Prof Cloete believes that to return civility to the world, everyone needs respect; “for yourself; for other people; for the planet.” Respect, he says, is important because it creates a space for diversity and difference.

We have a joint responsibility to make South Africa a better place

Ending his presentation, Prof Cloete said: “My vision is a smile on everyone’s face and a Clean T-shirt. The Clean T-shirt symbolises enough food, shelter, love and will take a bit longer to get. But you can bring a smile to someone’s face today; make life more tolerable for them today.

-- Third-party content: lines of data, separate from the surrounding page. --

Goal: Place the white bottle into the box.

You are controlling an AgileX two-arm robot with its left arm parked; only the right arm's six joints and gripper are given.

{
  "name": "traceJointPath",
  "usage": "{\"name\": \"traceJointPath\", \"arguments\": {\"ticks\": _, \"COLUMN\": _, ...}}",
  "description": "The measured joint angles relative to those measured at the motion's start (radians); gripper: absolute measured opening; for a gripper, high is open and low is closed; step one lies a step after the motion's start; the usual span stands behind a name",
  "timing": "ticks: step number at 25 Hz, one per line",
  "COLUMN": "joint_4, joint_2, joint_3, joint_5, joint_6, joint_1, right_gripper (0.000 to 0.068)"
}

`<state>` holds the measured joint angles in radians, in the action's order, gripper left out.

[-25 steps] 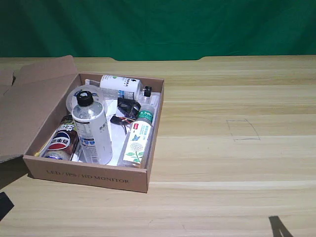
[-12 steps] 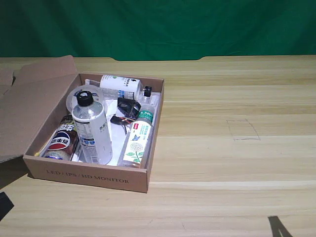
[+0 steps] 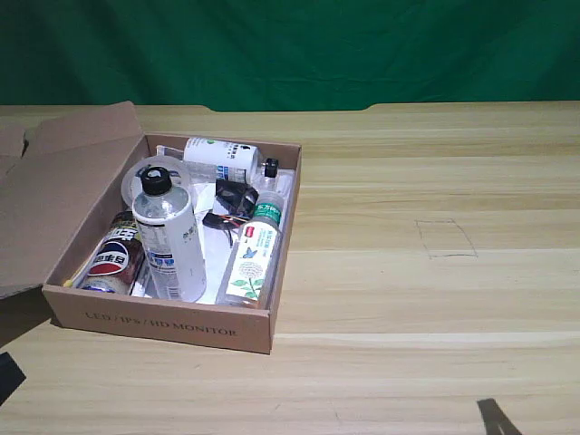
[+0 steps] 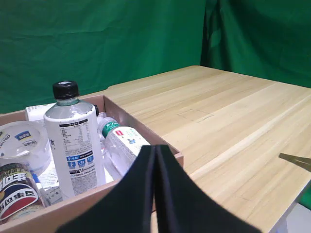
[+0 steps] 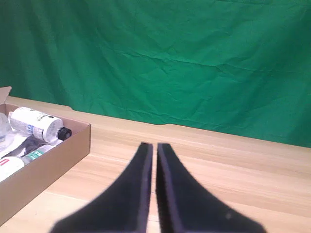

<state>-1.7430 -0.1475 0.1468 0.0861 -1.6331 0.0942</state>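
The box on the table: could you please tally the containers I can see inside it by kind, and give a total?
In the box:
Bottles with black caps: 2, the upright white bottle and a shorter bottle lying at the back.
Bottles with green caps: 1, the floral-label bottle lying on its side.
Cola cans: 1.
Clear round tubs: 1.
Total: 5.

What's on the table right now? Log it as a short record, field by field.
surface: wooden table, green backdrop behind
box: open cardboard box at the exterior view's left, flap folded out
white bottle: upright inside the box, black cap on
green-capped bottle: lying in the box along the wall nearer the exterior view's right
short white bottle: lying at the box's far end
cola can: lying beside the upright bottle
right gripper: shut, empty, over bare table away from the box
task state: bottle already in the box
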Motion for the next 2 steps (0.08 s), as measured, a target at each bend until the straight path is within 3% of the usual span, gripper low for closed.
{"name": "traceJointPath", "arguments": {"ticks": 2, "joint_4": 0.0, "joint_2": 0.0, "joint_3": 0.0, "joint_5": -0.002, "joint_6": 0.0, "joint_1": 0.0, "right_gripper": 0.0003}}
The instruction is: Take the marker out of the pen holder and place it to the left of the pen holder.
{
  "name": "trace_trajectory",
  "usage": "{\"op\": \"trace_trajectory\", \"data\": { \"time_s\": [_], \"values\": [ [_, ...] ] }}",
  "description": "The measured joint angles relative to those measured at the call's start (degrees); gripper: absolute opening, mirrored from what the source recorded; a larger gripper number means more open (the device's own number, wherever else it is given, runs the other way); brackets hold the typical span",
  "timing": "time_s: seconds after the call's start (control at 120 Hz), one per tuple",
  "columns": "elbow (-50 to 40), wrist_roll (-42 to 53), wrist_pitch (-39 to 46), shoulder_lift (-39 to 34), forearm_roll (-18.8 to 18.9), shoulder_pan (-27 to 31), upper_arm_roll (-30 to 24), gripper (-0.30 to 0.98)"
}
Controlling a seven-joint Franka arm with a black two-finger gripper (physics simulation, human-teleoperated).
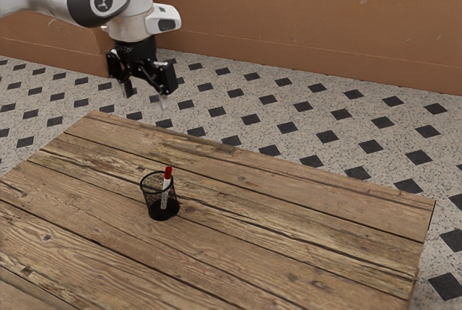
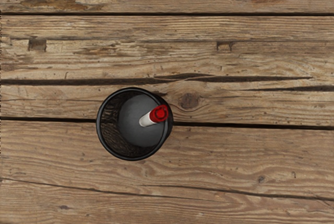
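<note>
Item, nearest to us: our hand (image 1: 145,101), raised above the worktop (image 1: 289,223), fingers spread wide, nothing between them.

Item, below: one marker (image 1: 166,189), white body, red cap (image 2: 160,113) uppermost. Stands in the pen holder, tilted, its cap at the rim toward the exterior view's right. Principal hazard: cap and rim sit so close that one finger must pass a very narrow gap. Should we come down slightly off, a fingertip may land on the rim and tip the holder, or we may pinch rim and marker together and lift both. The tilt is a second hazard: a vertical grip could meet the cap unevenly, letting it twist or slip.

Item: one pen holder (image 1: 150,196), black mesh, upright, probably light. A sideways pull before the marker's foot is free would likely drag or topple it.

Item, around and beyond: the worktop, planked, grooved. Released from too high, a round marker may bounce or roll; set down too close, it may strike the holder. Past the worktop's far edge, tiled floor (image 1: 346,95), where a long roll would end.
</note>
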Motion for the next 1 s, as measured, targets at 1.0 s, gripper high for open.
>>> {"op": "trace_trajectory", "data": {
  "time_s": [1.0],
  "values": [
    [20.12,-1.4,17.05,39.63,-7.41,3.47,7.45,0.69]
  ]
}}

“Every day I ask myself what I’m doing to help people be happier. We are all in a position of privilege. We are strong. What are we doing make South Africa a better place for all its people? It’s our responsibility.”

Through ELW 2021, the EDHE Programme was looking to achieve a shared understanding among DVCs and other executive university leaders, on the characteristics of entrepreneurial universities in the South African context; to equip and strengthen the DVCs to promote entrepreneurship at their universities and engage in institutional entrepreneurship policy development work as relevant to their contexts; to instil in DVCs a clear understanding of their role as executive leaders at their institutions and, ultimately, to increase the number of universities with entrepreneurship development policies.

ELW 2020, which was delivered in the form of a design thinking workshop, specifically explored the pivotal role that could be played by Deputy Vice-Chancellors and Vice-Rectors in establishing an entrepreneurial culture on campuses.

Charmain Naidoo is a contract writer for Universities South Africa.